Quantifying the Impact of Particle Diameter Distribution on Plate-Type Dispersed Particle Fuel Neutronics
摘要
The diameters of UO2 fuel and B4C burnable poison particles in plate-type dispersed particle fuel are subject to manufacturing tolerances and therefore exhibit a statistical distribution rather than a single fixed value. This exacerbates the double heterogeneity effect and significantly impacts the accuracy of neutronics calculations. This study uses the Bamboo-Lattice code to quantify the effects of particle diameter distribution on the neutronics of plate-type dispersed particle fuel. Fuel particle diameters are assumed to follow a normal distribution with a mean diameter of 160 μm and a standard deviation of 10 μm, and a volume fraction of 0.2. Burnable poison particle diameters are also assumed to follow a normal distribution with a mean diameter of 80 μm and a standard deviation of 5 μm, and a volume fraction of 0.01. Using pseudo-random sampling and a confidence level of 0.99, cases with 3, 5, 7, 9, 11, and 15 discrete diameter values were generated to investigate the impact of the number of discrete diameter values on the calculation results.

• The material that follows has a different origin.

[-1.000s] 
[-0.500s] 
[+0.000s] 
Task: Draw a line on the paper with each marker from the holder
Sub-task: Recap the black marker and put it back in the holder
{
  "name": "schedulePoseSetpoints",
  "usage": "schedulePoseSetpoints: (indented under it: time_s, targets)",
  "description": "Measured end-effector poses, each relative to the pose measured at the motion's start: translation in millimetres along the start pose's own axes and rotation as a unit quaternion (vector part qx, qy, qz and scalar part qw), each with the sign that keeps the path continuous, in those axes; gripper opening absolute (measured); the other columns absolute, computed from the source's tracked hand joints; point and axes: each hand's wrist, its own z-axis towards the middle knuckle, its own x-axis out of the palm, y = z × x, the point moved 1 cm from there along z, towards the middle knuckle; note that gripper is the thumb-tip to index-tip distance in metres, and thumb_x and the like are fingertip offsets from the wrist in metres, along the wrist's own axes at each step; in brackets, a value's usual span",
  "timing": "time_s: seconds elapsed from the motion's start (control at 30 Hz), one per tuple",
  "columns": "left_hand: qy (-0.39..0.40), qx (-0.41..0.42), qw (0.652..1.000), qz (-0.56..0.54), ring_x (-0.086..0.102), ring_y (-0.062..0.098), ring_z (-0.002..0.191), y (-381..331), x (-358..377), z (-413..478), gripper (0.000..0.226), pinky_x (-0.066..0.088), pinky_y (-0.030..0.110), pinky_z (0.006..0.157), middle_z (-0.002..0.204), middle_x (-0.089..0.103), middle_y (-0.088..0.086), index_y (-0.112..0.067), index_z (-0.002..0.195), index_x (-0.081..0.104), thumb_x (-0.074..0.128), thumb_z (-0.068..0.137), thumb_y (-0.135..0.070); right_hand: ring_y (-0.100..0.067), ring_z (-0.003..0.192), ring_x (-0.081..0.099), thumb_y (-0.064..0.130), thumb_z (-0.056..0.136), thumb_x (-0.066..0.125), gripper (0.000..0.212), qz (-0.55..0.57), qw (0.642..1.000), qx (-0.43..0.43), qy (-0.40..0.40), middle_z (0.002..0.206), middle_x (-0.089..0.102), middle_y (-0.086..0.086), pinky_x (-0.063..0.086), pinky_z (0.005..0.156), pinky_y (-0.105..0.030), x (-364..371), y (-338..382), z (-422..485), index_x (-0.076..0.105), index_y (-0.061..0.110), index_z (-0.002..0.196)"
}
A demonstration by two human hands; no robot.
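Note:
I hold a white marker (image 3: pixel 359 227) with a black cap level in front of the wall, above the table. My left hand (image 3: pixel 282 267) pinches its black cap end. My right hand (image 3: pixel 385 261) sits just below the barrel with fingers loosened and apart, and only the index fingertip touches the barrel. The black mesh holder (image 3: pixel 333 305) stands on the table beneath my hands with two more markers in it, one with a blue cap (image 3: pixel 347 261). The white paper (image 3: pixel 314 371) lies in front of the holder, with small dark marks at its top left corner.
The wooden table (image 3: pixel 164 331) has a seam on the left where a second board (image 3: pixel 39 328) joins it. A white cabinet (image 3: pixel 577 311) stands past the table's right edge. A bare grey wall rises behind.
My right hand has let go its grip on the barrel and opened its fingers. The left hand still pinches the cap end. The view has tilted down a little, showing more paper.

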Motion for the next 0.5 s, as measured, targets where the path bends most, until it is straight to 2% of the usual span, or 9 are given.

The validity of this discretization approach was confirmed through a sensitivity analysis comparing the results with a finer discretization. Results indicate that the diameter distribution of single-type particles has a negligible impact on neutronics calculations. However, for the UO2/B4C mixed particle configuration, the particle diameter distributions have a significant impact. Compared to a model using single diameter values (160 μm for fuel and 80 μm for burnable poison), the maximum difference in keff reaches 230 pcm at a fuel burnup of 65 MWd/kg. This study provides valuable guidance for assessing the impact of particle diameter distributions on core physics calculations and safety analyses of reactors utilizing plate-type dispersed particle fuel.